Segment Open
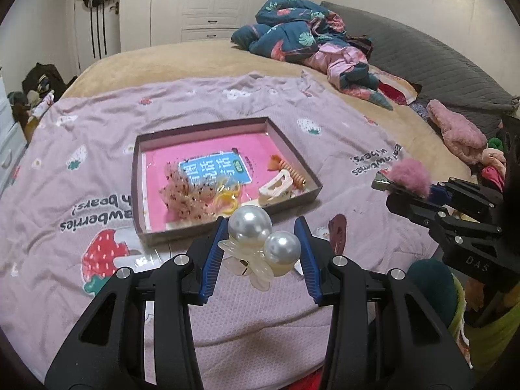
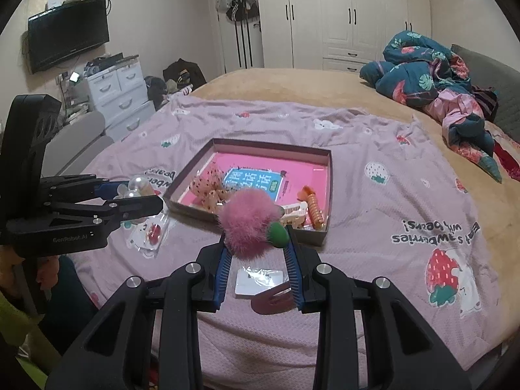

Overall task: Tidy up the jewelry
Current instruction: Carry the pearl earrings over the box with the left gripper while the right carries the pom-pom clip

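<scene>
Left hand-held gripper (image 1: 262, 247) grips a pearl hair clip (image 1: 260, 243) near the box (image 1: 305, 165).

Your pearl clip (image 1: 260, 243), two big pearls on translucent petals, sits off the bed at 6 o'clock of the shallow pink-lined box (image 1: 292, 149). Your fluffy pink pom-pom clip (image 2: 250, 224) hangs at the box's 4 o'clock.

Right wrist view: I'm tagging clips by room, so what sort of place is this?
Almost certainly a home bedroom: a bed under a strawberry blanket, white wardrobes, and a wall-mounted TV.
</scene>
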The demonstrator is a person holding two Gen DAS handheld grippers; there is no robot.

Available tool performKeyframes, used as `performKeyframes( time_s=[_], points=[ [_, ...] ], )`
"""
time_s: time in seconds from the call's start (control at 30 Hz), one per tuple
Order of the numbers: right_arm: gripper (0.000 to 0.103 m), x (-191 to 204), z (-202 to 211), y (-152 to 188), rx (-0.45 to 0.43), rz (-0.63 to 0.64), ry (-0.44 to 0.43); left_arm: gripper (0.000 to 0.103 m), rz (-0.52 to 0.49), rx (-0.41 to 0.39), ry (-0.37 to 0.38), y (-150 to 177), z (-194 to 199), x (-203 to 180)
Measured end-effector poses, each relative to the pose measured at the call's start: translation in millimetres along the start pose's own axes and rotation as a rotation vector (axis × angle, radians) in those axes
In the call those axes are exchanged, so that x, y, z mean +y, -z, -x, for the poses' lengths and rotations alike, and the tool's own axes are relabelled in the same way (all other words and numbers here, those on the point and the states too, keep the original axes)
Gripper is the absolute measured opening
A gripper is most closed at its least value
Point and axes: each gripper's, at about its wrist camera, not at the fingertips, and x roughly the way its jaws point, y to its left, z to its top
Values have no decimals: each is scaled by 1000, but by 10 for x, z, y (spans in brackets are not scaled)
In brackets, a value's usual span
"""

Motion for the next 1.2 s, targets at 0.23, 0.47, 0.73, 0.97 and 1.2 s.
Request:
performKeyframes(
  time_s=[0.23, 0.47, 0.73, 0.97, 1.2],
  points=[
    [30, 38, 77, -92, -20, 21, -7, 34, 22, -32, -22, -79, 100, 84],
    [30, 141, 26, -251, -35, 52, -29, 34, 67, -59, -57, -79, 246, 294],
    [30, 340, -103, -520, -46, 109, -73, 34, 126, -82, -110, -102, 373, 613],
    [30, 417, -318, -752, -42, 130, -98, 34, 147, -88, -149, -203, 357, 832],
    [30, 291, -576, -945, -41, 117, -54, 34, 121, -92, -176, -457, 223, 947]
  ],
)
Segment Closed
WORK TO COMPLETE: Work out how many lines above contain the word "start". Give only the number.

COMPLETED TASK: 2